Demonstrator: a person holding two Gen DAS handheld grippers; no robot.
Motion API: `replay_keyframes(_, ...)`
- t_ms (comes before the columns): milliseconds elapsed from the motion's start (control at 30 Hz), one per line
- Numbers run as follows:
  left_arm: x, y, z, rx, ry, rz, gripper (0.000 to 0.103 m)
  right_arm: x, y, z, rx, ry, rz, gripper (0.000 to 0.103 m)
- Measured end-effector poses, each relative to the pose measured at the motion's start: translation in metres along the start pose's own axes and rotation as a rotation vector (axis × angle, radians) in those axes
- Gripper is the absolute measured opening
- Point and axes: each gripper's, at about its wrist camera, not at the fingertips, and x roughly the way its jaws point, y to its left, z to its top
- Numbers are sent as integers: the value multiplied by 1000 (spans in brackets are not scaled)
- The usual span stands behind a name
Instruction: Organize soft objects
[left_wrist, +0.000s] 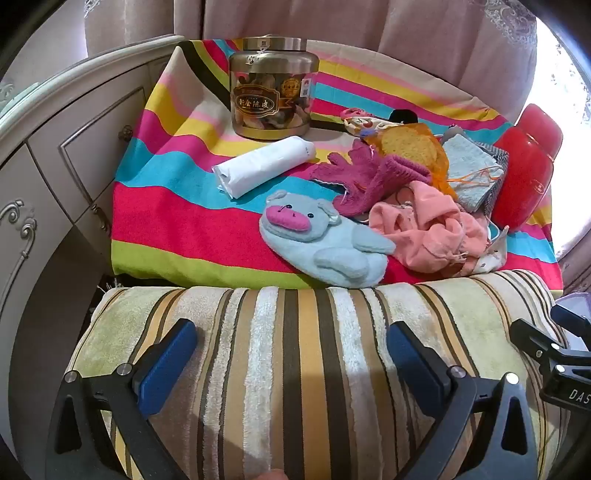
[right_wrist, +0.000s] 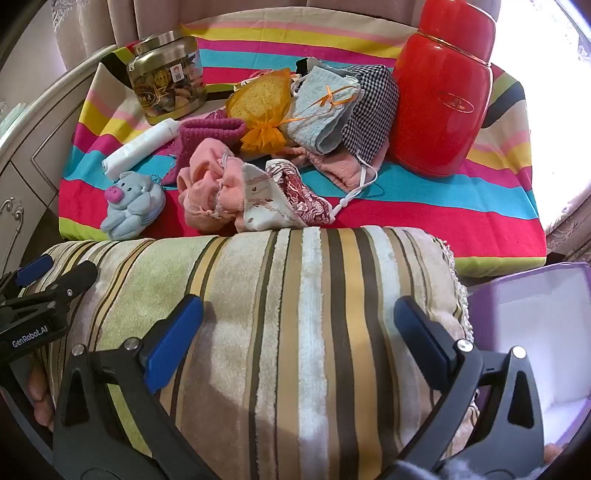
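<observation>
so both wide open, nothing held: left hand-held gripper (left_wrist: 291, 354) and right hand-held gripper (right_wrist: 299, 328) hang over the striped cushion (left_wrist: 295, 332). soft pile (right_wrist: 240, 184) lies beyond on the striped cloth (right_wrist: 443, 221). risk: mask cord (right_wrist: 354, 192) snags, dragging neighbours; red flask (right_wrist: 439, 96) stands close.

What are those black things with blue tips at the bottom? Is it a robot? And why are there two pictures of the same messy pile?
No robot. A person holds two grabbing tools, one in each hand, and each carries its own camera looking along its fingers. That gives two pictures: one from the left gripper, one from the right gripper. Both are wide open and hold nothing; they hover over a striped cushion. Beyond it, on a rainbow-striped cloth, lie soft things: a blue toy pig, a pink cloth, a purple knitted glove and a white roll. A jar and a red flask stand there too.
</observation>
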Motion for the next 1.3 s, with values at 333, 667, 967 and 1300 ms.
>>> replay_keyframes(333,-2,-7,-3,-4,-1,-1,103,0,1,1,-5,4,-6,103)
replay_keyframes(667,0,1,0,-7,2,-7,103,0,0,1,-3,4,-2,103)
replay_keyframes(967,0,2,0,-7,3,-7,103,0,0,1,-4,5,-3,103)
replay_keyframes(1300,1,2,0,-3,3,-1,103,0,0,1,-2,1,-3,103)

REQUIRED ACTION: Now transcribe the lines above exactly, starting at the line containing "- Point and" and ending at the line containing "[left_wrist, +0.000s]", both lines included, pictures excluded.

RESPONSE:
- Point and axes: each gripper's, at about its wrist camera, not at the fingertips, and x roughly the way its jaws point, y to its left, z to its top
- Numbers are sent as integers: the value multiplied by 1000 (spans in brackets are not scaled)
- The usual span stands behind a name
Instruction: Organize soft objects
[left_wrist, +0.000s] 

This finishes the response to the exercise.